[Dataset records]
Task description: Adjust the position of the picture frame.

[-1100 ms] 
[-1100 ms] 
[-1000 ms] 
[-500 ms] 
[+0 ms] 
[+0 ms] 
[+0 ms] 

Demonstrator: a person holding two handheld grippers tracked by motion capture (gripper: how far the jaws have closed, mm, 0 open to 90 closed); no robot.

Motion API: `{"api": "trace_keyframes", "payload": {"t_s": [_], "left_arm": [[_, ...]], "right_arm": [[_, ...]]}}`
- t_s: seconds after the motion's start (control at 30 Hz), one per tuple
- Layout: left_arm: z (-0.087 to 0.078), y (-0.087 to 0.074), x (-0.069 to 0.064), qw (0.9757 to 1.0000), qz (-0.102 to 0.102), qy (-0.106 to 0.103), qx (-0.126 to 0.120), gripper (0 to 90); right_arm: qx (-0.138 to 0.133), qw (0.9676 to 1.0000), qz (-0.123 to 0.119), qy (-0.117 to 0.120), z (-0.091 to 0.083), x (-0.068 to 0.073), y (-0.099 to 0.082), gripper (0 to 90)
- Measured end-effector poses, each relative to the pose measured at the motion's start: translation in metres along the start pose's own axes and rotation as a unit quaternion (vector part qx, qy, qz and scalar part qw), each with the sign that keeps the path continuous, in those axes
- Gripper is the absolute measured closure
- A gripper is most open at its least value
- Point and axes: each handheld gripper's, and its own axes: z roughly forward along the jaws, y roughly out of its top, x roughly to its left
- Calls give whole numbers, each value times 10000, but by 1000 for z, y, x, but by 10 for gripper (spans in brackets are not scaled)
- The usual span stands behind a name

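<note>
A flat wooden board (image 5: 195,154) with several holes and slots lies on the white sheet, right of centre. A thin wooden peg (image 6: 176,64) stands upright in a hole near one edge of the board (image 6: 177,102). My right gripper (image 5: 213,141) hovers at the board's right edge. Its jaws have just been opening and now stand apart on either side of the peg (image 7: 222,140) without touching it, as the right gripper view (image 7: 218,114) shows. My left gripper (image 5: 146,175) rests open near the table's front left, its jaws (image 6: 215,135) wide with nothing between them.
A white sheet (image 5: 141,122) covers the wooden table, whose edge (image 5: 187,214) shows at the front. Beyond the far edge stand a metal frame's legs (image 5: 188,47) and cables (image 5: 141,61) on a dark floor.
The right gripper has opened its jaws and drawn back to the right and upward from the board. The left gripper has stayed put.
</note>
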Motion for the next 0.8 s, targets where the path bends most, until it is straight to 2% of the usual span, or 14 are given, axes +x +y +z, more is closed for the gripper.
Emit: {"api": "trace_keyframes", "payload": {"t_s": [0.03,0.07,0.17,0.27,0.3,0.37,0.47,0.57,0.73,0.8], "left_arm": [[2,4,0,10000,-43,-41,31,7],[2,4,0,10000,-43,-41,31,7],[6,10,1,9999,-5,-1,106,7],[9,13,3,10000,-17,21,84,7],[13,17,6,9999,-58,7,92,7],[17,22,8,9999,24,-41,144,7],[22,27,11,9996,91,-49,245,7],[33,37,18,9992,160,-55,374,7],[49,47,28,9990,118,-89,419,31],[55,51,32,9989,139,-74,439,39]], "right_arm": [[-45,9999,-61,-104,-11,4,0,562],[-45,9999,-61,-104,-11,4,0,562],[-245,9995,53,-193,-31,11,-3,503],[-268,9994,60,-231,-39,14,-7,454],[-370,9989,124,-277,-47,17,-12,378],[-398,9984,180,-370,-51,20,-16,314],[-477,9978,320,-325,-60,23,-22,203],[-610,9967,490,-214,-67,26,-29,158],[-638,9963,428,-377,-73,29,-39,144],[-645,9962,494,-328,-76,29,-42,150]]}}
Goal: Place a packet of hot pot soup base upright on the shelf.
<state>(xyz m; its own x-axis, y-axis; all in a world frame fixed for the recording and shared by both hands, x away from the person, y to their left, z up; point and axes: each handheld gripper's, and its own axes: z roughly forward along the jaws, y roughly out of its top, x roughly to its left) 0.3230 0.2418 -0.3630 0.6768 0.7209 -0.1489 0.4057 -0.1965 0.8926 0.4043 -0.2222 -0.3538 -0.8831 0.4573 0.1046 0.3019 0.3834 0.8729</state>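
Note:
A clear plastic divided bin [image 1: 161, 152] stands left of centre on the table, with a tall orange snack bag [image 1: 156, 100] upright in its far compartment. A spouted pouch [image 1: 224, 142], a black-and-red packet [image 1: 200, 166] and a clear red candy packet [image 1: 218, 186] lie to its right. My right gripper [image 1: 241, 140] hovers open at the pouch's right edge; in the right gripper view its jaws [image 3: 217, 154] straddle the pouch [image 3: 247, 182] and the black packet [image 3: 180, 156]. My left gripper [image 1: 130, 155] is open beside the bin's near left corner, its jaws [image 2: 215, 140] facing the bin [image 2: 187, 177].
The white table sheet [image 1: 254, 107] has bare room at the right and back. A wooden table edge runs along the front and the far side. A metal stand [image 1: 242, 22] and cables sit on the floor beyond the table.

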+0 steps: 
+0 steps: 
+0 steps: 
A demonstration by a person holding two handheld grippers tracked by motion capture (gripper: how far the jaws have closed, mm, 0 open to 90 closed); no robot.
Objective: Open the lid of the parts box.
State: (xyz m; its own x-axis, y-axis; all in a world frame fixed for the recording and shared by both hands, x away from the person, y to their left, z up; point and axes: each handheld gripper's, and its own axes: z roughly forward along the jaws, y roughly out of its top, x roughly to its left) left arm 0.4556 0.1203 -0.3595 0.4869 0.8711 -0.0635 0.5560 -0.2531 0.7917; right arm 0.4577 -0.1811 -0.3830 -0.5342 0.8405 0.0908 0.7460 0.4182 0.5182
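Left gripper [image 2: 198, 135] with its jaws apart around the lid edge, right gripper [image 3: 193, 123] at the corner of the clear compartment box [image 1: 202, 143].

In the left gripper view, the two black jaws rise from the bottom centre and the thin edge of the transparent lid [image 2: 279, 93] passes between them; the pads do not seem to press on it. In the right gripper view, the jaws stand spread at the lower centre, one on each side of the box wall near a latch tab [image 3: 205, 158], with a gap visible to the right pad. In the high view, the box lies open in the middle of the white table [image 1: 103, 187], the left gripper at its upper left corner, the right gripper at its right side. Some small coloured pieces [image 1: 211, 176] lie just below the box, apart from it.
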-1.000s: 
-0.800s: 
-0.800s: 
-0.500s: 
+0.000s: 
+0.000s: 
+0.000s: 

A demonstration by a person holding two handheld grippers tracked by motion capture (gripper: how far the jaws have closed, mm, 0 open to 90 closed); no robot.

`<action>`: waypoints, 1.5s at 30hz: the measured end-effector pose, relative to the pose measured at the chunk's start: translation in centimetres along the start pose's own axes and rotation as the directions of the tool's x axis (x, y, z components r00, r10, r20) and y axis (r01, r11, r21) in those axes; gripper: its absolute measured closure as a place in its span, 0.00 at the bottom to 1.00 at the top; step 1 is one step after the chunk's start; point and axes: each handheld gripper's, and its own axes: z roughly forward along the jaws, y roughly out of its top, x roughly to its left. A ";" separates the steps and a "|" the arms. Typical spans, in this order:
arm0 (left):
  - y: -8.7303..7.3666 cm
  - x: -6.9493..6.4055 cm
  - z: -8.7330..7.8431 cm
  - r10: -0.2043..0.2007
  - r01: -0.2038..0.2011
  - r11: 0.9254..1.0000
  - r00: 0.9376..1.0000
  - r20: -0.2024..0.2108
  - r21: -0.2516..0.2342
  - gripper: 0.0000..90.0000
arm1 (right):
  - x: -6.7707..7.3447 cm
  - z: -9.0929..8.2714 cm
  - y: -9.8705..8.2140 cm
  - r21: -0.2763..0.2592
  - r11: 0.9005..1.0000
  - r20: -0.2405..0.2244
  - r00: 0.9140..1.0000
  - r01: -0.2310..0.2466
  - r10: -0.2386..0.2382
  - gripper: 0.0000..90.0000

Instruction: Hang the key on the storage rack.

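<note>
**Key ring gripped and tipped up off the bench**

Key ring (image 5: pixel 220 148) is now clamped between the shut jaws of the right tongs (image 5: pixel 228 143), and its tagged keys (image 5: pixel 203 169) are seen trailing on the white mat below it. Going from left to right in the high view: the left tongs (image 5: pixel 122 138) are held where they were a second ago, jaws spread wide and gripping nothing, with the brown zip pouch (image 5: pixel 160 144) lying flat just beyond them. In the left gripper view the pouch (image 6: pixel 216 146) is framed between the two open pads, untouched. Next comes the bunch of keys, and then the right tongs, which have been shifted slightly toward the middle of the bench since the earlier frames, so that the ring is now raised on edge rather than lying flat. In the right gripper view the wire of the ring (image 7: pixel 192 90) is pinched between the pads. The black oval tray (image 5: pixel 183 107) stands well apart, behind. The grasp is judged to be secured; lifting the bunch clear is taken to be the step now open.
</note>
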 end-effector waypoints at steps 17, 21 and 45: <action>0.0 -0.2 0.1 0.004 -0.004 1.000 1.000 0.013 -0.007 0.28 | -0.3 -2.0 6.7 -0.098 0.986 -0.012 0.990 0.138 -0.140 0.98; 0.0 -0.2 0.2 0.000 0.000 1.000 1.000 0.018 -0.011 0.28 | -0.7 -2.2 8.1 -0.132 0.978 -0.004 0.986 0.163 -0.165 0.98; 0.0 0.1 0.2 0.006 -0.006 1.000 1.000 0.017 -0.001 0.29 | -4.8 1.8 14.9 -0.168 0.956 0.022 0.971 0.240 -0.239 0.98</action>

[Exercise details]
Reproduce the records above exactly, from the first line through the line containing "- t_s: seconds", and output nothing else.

[Exercise response]
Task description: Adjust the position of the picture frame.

[-1100 ms] 
[-1100 ms] 
[-1000 ms] 
[-500 ms] 
[+0 ms] 
[+0 ms] 
[+0 ms] 

Demonstrator: a person holding two handheld grippers tracked by motion capture (gripper: how far the jaws have closed, mm, 0 open to 90 closed); no robot.

Motion API: `{"api": "trace_keyframes", "payload": {"t_s": [_], "left_arm": [[_, ...]], "right_arm": [[_, ...]]}}`
- t_s: seconds after the motion's start (control at 30 Hz), one per tuple

Nothing further is required by the exercise.